Book: "The Liberals", Author: Hindol Sengupta; Publisher: Harper Collins India; Pages: 309; Price: Rs.350.
The
middle class will decide the course of liberalisation in India which
will become more micro-level in search of solutions to problems, says
writer and journalist Hindol Sengupta in his new book, "The Liberals".
"It
is imperative for us to focus on local problems in the next phase of
liberalisation. The idea of liberalisation is a dystopian utopia. It is
like what Kipling had said about the east - it is true yet untrue.

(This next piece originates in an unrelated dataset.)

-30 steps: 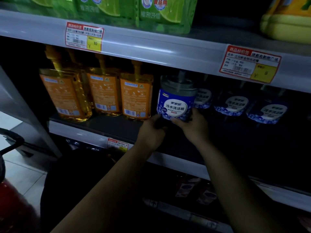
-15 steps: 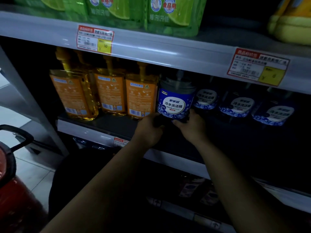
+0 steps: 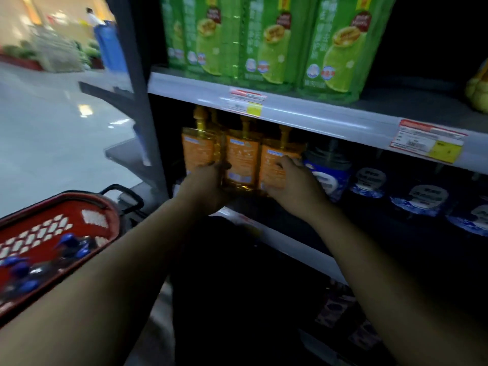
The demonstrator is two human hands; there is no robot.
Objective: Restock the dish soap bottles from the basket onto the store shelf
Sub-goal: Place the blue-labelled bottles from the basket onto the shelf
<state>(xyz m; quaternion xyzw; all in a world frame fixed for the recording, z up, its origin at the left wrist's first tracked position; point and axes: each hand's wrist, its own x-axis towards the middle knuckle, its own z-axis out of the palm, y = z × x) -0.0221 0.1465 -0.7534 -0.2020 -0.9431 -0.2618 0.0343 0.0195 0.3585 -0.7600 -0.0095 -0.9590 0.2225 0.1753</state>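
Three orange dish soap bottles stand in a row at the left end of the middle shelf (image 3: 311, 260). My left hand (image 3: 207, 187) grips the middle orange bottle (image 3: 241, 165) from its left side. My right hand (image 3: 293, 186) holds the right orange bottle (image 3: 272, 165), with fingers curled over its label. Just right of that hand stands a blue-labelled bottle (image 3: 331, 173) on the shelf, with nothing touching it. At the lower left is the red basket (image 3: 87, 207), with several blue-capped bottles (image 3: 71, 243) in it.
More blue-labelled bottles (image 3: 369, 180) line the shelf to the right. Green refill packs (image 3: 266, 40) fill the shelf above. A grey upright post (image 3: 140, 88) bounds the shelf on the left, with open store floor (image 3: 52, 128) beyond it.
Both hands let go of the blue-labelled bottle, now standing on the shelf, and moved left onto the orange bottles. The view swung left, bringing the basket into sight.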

We
might be conservative in public life, yet at the core, our deepest
desires are all liberal," Sengupta told IANS.
Sengupta's book
takes a look at the 20-year journey of India's liberalisation through
stories of the common man - and the everyday aspirations of the
country's growing middle class with their dilemmas and new adaptability
to cope with the bottom-up dynamics of empowerment and wants of the
grassroots.
Middle class is like the modern Indian woman, who is
now the greatest enemy because after thousands of years of suppressed
patriarchy, tools of education have given her an identity, the writer
says.
"The Indian middle class, the beneficiary of
liberalisation, is now facing a backlash from people who have benefited
less. The modern Indian middle class has to battle with the idea of that
strata of society (lower than us) getting re-imagined," Sengupta says.
The
middle class has to realise that "unless it can extract equitable
social distribution from the upper class, we will not be bale to hold
the lower strata below us," he says.
"It is a very scary
situation for India," Sengupta says, predicting a future of "multiple
wars on all fronts and the challenge to balance rising aspirations
against dwindling resources".
The book moves between three cities - Delhi, Mumbai and Kolkata, where the writer has spent his life.
A
couple of chapters on Pakistan at the end gives an outsider's view of
the country, making a comparative note with India's liberalisation.
The
book often comes across as chatty, skimming the surface in its rush to
negotiate through all the realities that the writer has encountered in
31 years of life. But the observations are sharply defined - the
language easy and almost familiar in their references to the immediate
surroundings.
The absence of intellectual debates based on the
realities to arrive at profound perceptions makes the volume more of a
young liberal's engaging travelogue through a changing India.